[Saved entries]
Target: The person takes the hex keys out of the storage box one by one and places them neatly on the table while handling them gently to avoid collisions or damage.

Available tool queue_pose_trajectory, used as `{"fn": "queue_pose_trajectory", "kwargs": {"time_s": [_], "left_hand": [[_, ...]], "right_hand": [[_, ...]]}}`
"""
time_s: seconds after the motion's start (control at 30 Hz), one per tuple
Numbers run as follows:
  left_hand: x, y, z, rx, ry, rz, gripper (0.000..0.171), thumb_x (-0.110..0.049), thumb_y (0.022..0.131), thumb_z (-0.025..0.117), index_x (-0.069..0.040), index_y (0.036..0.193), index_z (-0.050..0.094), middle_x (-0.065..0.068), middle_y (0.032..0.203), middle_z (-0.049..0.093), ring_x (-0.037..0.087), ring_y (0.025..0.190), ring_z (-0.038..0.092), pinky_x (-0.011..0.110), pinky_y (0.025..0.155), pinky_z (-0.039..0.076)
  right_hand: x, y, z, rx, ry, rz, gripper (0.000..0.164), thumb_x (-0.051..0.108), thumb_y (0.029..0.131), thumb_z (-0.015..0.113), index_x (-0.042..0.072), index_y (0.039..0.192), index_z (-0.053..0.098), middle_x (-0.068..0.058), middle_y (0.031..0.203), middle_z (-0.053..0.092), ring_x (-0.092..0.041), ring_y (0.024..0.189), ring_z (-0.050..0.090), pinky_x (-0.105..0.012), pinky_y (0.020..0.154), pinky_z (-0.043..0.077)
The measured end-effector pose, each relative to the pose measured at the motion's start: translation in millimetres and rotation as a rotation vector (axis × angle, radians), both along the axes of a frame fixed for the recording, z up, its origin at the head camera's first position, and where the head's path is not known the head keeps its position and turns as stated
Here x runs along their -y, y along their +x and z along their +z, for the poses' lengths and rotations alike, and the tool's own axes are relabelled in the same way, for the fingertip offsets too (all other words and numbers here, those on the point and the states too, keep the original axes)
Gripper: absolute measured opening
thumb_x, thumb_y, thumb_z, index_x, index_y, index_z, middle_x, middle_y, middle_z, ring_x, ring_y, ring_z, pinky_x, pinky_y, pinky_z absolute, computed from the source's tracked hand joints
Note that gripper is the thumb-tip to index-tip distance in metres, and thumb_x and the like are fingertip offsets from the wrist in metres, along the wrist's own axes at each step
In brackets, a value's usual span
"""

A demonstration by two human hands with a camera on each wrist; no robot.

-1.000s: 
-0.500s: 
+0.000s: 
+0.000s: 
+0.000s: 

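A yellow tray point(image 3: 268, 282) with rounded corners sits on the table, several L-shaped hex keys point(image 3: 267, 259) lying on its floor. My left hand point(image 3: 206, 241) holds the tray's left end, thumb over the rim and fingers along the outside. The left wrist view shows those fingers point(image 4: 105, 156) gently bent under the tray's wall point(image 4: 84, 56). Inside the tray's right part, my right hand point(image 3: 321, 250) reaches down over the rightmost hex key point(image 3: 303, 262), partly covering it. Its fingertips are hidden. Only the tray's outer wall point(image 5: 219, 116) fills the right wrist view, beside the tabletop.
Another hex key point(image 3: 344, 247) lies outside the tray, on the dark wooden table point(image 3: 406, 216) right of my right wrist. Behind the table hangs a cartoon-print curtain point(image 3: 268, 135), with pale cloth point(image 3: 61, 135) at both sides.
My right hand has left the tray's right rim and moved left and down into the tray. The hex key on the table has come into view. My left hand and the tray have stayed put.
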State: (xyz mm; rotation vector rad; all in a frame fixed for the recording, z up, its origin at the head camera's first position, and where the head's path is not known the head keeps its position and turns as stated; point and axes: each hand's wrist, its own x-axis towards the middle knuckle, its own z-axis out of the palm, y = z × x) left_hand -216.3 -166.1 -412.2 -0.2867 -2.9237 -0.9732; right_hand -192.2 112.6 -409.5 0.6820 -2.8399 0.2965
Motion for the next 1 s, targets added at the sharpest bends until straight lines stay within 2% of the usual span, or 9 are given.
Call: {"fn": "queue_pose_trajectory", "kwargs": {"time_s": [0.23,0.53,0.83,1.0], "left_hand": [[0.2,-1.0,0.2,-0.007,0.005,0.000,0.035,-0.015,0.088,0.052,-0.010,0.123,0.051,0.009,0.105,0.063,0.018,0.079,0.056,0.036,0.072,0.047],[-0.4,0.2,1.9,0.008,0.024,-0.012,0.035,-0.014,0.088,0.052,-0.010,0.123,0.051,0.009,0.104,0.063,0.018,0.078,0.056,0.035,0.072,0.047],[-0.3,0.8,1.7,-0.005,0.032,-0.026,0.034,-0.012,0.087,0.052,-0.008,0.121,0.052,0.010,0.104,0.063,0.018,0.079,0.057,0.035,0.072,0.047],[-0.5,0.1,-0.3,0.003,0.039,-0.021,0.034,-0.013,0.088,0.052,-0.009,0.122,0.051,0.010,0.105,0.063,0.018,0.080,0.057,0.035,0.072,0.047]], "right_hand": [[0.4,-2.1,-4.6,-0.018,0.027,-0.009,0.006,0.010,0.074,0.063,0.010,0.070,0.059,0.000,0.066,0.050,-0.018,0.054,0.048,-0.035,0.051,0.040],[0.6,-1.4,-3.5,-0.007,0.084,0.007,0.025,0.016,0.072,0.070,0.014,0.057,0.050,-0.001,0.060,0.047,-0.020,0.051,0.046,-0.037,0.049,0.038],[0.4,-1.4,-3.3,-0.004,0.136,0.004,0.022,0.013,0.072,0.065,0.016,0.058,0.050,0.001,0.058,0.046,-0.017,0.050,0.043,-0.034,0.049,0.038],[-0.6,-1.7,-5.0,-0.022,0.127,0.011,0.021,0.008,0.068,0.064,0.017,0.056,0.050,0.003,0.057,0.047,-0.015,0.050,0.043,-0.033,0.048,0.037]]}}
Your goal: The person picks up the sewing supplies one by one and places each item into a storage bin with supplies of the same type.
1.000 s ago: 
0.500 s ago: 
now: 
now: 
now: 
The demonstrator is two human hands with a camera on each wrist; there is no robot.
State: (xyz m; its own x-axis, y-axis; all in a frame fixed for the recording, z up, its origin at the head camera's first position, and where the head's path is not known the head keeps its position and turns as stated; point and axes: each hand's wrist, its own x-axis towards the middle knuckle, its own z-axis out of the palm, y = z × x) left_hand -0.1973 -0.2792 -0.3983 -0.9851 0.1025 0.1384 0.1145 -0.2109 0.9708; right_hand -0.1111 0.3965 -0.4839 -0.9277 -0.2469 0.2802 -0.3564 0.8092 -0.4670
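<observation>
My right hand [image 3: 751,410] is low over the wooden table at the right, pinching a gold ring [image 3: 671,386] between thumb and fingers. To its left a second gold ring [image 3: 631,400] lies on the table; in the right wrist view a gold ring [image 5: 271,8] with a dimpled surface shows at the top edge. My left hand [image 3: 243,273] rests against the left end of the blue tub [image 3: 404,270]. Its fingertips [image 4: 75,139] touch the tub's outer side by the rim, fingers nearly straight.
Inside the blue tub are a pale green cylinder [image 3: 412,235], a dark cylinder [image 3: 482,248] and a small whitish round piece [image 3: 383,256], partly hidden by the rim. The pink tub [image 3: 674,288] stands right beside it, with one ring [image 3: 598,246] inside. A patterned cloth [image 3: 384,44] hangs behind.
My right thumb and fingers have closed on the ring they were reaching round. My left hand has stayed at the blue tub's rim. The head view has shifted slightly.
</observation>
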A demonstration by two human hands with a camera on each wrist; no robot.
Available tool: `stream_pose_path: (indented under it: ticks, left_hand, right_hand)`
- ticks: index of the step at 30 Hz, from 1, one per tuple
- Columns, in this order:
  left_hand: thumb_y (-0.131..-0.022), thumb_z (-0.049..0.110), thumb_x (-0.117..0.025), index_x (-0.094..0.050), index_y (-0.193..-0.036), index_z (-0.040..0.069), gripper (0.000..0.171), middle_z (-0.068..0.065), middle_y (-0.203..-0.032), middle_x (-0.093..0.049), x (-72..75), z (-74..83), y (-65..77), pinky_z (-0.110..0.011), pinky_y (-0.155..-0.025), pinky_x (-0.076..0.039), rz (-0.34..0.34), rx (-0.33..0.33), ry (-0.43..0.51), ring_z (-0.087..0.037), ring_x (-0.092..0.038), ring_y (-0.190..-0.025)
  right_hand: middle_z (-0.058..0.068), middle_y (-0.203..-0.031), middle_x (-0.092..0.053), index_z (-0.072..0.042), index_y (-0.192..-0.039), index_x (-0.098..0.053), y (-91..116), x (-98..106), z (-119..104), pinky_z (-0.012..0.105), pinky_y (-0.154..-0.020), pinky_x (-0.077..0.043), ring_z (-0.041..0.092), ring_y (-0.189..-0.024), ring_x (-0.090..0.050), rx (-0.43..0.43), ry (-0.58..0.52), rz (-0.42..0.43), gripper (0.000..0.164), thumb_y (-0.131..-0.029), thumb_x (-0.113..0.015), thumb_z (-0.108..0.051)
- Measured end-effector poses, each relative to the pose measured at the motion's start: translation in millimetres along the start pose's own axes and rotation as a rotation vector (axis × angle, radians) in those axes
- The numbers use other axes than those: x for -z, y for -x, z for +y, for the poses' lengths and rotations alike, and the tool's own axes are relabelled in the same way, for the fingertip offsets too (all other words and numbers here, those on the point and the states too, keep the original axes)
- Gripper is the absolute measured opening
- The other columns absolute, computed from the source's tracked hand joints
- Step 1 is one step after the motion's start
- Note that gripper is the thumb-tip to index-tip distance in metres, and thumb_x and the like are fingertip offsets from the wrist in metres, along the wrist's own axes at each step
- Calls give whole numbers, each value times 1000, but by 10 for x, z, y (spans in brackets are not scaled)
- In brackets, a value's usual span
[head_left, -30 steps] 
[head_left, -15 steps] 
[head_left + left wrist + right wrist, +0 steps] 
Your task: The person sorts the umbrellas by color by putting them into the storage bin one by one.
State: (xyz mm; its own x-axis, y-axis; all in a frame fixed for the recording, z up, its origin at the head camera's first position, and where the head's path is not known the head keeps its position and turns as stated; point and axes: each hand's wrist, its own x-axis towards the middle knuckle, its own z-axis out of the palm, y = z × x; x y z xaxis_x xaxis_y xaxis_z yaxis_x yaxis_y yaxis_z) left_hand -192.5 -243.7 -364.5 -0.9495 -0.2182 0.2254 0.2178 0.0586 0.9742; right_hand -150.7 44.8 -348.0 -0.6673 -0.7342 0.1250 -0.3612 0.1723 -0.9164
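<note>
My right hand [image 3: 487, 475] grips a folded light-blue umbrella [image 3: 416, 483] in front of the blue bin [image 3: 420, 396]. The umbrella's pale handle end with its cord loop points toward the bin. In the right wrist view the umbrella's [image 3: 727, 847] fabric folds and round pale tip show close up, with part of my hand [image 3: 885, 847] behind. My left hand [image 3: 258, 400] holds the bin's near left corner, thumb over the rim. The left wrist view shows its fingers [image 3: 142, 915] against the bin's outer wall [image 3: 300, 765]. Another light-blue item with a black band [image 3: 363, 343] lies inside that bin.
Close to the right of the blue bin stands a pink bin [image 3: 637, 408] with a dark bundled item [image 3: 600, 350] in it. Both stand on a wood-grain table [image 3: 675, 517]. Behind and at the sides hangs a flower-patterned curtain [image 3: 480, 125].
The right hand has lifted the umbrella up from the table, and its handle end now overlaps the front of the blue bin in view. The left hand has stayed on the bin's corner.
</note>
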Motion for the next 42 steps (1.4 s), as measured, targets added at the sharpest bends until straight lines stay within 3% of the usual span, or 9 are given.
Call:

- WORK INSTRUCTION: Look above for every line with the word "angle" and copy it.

- RESULT BELOW:
The measured end-effector pose, each relative to the pose measured at the motion's start: translation in millimetres and rotation as a rotation vector (axis × angle, radians), both along the axes of a frame fixed for the recording, z up, its origin at the head camera's first position, and where the head's path is not known the head keeps its position and turns as stated
- Measured end-effector poses, each relative to the pose measured at the motion's start: translation in millimetres along the start pose's own axes and rotation as a rotation vector (axis × angle, radians) in those axes

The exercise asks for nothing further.